I think a while ago I had a similar discussion on a forum, where the poster argued that there were instances of selection, like a cheetah catching the slower gazelle and I pointed out that our model asks: Which of the Gazelles is the next to die. That of course also depends on none of the other Gazelles getting struck by lightning first.

Unknown said...

In 1973, “A Random Walk Down Wall Street” was published.
It makes the case that the movements in stock prices could be well modeled as a ‘random walk’ and therefore trying to use mathematics to ‘time the market’ won’t work.
I believe the hypothesis has proved to be correct.

But what moves the markets are the ‘buy’ and ‘sell’ decisions of the individual investors.

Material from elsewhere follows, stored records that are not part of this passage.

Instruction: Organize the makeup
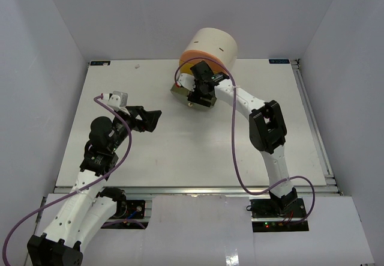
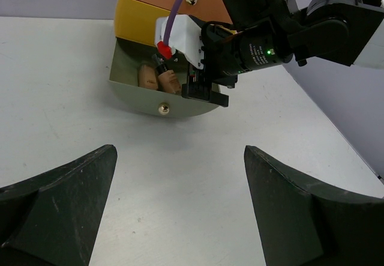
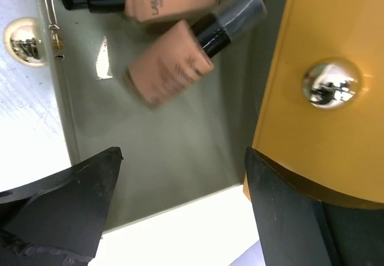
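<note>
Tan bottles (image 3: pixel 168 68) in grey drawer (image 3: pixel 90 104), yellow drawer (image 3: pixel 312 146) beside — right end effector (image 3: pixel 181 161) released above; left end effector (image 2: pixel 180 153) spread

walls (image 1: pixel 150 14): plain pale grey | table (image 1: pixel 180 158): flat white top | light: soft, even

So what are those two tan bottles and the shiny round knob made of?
The two tan bottles look like frosted glass or smooth plastic, I can't tell which: they have matte sides with printed letters. The knob on the yellow drawer looks like polished metal, since it mirrors things like a tiny ball.
</note>
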`<state>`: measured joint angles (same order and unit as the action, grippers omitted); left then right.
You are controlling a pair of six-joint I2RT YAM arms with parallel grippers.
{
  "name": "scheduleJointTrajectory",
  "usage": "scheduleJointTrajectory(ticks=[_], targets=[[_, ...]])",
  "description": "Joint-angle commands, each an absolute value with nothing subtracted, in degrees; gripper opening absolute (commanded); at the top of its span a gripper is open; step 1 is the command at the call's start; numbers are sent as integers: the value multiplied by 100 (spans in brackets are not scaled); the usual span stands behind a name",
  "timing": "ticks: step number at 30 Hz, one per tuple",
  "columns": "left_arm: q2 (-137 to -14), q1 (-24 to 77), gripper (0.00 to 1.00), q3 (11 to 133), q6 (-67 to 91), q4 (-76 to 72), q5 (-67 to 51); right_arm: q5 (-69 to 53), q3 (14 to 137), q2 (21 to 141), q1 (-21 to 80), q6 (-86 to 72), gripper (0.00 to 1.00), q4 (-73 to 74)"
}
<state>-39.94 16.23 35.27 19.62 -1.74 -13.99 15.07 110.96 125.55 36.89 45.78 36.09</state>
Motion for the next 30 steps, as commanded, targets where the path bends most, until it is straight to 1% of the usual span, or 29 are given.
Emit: scheduleJointTrajectory(ticks=[1, 5, 7, 9, 11, 12, 13, 14, 15, 16, 18, 21, 24, 26, 28, 30], targets=[[-3938, 1591, 98, 3498, 1995, -255, -1433, 1271, 11364, 11843, 3771, 4419, 90, 3568], [-3929, 1591, 98, 3507, 1986, -255, -1424, 816, 11257, 11362, 3779, 4243, 90, 3553], [-3924, 1591, 98, 3507, 1986, -255, -1414, 262, 11060, 11054, 3769, 4177, 90, 3529], [-3911, 1591, 98, 3507, 1986, -246, -1406, -617, 10629, 10799, 3719, 4021, 90, 3396], [-3901, 1591, 98, 3508, 1985, -243, -1386, -1707, 10362, 10767, 3703, 4386, 91, 3682], [-3894, 1591, 98, 3515, 1978, -230, -1373, -2349, 10277, 10805, 3716, 4774, 93, 4024], [-3886, 1598, 98, 3516, 1978, -229, -1341, -2738, 10228, 10856, 3718, 5000, 98, 4236], [-3875, 1595, 98, 3511, 1973, -229, -1321, -3005, 10202, 10956, 3728, 5124, 89, 4399], [-3863, 1591, 98, 3507, 1969, -229, -1305, -3200, 10189, 11077, 3742, 5200, 74, 4526], [-3850, 1591, 98, 3507, 1969, -228, -1292, -3267, 10195, 11226, 3762, 5194, 48, 4586], [-3850, 1591, 98, 3507, 1961, -220, -1284, -3155, 10203, 11445, 3794, 5153, 24, 4539], [-3841, 1591, 98, 3507, 1960, -220, -1274, -2719, 10283, 11750, 3805, 4856, 19, 4348], [-3840, 1591, 98, 3507, 1960, -229, -1283, -2074, 10325, 11985, 3833, 4339, 18, 4027], [-3835, 1591, 98, 3501, 1960, -229, -1283, -1607, 10260, 12144, 3882, 4120, 20, 3712], [-3841, 1591, 98, 3507, 1960, -229, -1283, -1056, 10125, 12216, 3942, 3862, 23, 3062], [-3850, 1591, 98, 3499, 1960, -221, -1266, -76, 9996, 12290, 4056, 3560, 26, 2500]])
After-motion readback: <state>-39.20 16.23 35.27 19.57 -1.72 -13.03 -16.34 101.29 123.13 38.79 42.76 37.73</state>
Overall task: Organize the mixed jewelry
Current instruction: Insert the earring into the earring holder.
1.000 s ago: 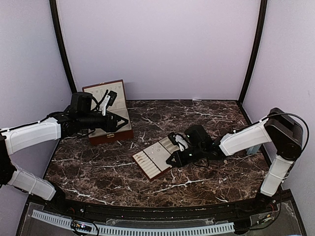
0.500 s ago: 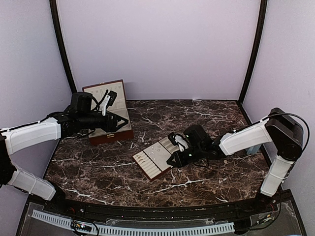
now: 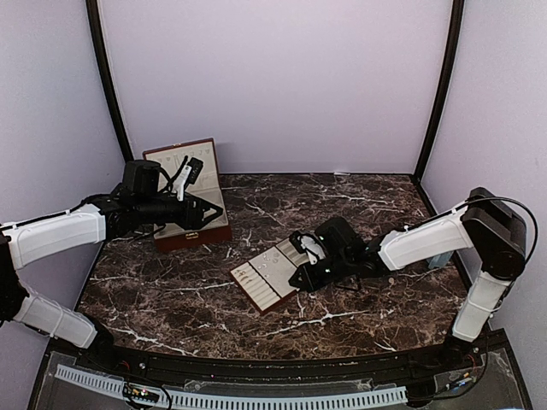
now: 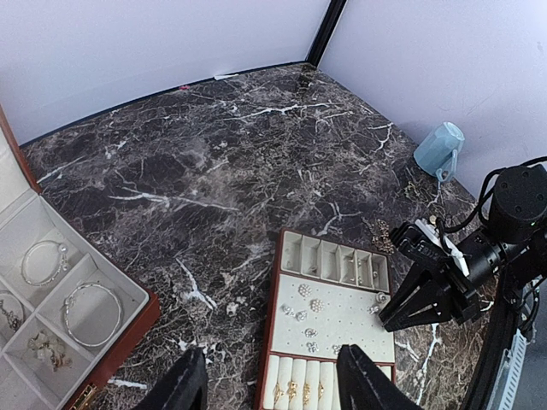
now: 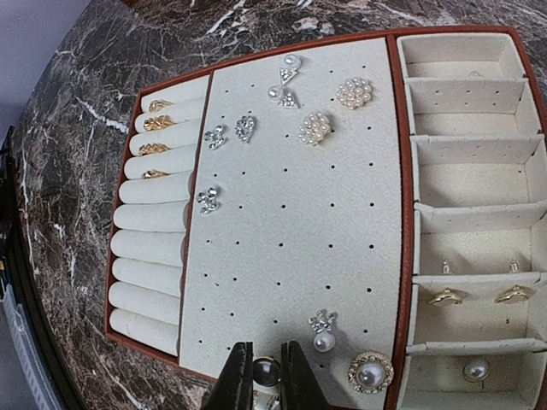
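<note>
On the table (image 3: pixel 367 205), the box (image 3: pixel 192 239) at the far left edge holds bracelets (image 4: pixel 90 312). The tray (image 5: pixel 282 256) mid-table carries part of the mixed jewelry (image 5: pixel 314 128), and many holes are free. The left gripper (image 4: pixel 272 384) is released. The right gripper (image 5: pixel 266 380) grasps a round stud (image 5: pixel 267 371) at the tray's edge.

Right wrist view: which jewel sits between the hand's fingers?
The small round stud at the tray's edge; the bow pearl and gold-rimmed pearl lie right of the hand.
</note>
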`<state>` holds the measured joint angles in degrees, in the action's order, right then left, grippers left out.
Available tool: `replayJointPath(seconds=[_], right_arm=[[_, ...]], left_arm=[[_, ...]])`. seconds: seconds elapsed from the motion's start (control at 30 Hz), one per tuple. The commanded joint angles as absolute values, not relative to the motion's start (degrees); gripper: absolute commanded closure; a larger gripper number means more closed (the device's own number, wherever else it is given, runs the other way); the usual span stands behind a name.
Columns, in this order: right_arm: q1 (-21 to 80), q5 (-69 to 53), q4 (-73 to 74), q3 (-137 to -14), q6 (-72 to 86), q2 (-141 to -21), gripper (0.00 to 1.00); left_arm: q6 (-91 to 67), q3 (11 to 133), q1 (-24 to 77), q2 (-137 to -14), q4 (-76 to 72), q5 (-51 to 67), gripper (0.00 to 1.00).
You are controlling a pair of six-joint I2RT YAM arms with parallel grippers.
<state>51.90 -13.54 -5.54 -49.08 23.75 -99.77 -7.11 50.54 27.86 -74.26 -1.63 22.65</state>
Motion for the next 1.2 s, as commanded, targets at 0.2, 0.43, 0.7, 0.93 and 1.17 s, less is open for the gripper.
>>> replayJointPath(seconds=[0.2, 0.43, 0.7, 0.93, 1.17], right_arm=[[54.04, -9.19, -1.87, -51.39, 22.32, -100.86, 0.89], [54.05, -8.62, -1.28, -52.29, 22.65, -99.92, 0.86], [54.06, -8.51, -1.55, -52.47, 23.46, -98.71, 0.81], [54.05, -8.67, -1.93, -52.72, 24.03, -97.38, 0.78], [54.05, -8.61, -2.26, -52.73, 24.7, -95.37, 0.76]], left_arm=[[-7.1, 50.37, 27.73, -72.94, -1.32, 22.46, 0.45], [-7.13, 50.23, 27.73, -72.2, -1.31, 22.32, 0.45], [-7.29, 49.93, 27.75, -71.27, -1.24, 22.25, 0.45], [-7.4, 49.57, 27.77, -70.7, -1.41, 22.3, 0.45], [-7.39, 49.33, 27.77, -70.12, -1.48, 21.95, 0.45]])
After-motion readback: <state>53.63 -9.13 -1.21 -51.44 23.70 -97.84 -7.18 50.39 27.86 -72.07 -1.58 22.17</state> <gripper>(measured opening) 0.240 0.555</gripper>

The person doing the buying has a reason for wanting to buy at that price, and the person doing the selling has a reason to accept the price as well.
The individual decisions are not done ‘at random’, yet the conglomeration can be modeled that way.

I bring this as a possible analogy for evolution where the changes in allele frequencies can be modeled as ‘at random’, but the individual acts of reproduction and death might not fit that description so well.

judmarc said...

@Simon Gunkel: In your coin toss example, over a very large number of trials the incidence of heads would presumably get quite close to 55%. If it stubbornly did not, I should think that might be of interest. Or to make it even more simple, if you are tossing a coin and not approaching 50% incidence of heads over a very large number of trials, you might be interested in what was causing it to come out very close to 55% instead.

Unknown said...

True. But in my example the coin tosses were IID, which means they would converge on some value and it is easy to note that the MLE for the probability of getting heads is simply the number of heads divided by the number of tosses and that we can fit confidence intervals around these rather easily as well. If in the simplified moran model we had some number of increases vs. some number of decreases we could perform statistical tests to check whether we could rule out neutrality (s=0) with any confidence. We could compare this to some other allele and check things like whether the respective selection coefficients are significantly different from one another.